- Genre: Children's game show
- Presented by: Harry Brown
- Country of origin: Canada
- Original language: English
- No. of seasons: 1

Production
- Producer: Sandy Stewart
- Running time: 30 minutes

Original release
- Network: CBC Television
- Release: 29 September 1970 – 29 June 1971

= Ooops! (Canadian game show) =

Canadian children's television series

Ooops! is a Canadian children's game show television series which aired on CBC Television from 1970 to 1971.

==Premise==
Harry Brown, known on the series as the "Great Drake", hosted this game show from various Canadian cities, often with the assistance of local presenters.
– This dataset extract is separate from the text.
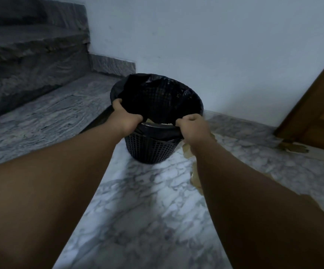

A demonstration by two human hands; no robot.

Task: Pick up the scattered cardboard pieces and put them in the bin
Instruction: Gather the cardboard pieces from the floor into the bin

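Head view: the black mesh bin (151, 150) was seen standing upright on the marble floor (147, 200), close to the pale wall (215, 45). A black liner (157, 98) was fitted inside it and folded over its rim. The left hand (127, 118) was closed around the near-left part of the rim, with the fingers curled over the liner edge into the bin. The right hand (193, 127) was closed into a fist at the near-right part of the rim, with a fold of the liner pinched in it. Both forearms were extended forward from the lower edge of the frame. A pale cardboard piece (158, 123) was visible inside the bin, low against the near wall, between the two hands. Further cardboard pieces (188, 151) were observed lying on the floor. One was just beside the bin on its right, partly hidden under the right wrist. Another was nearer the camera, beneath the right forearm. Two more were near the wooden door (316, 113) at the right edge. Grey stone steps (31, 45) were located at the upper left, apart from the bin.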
The set contained a large game board on which contestants moved forward or backward based on the audience response to a given riddle or joke. Game winners chose their prize from six mystery bags, most of which were prizes such as radios, recordings or books, but one bag contained a duck as a booby prize. Children participated in the game by mailing in riddles and jokes to be used for the game segment, and they could also purchase a home version from the CBC.

The series included a parody news and weather segment hosted by John O'Leary entitled "Ooops! Nooos" and "Ooops! Weather For Ducks".

==Scheduling==
This half-hour series was broadcast on Tuesdays at 5:00 p.m. (Eastern) from 29 September 1970 to 29 June 1971.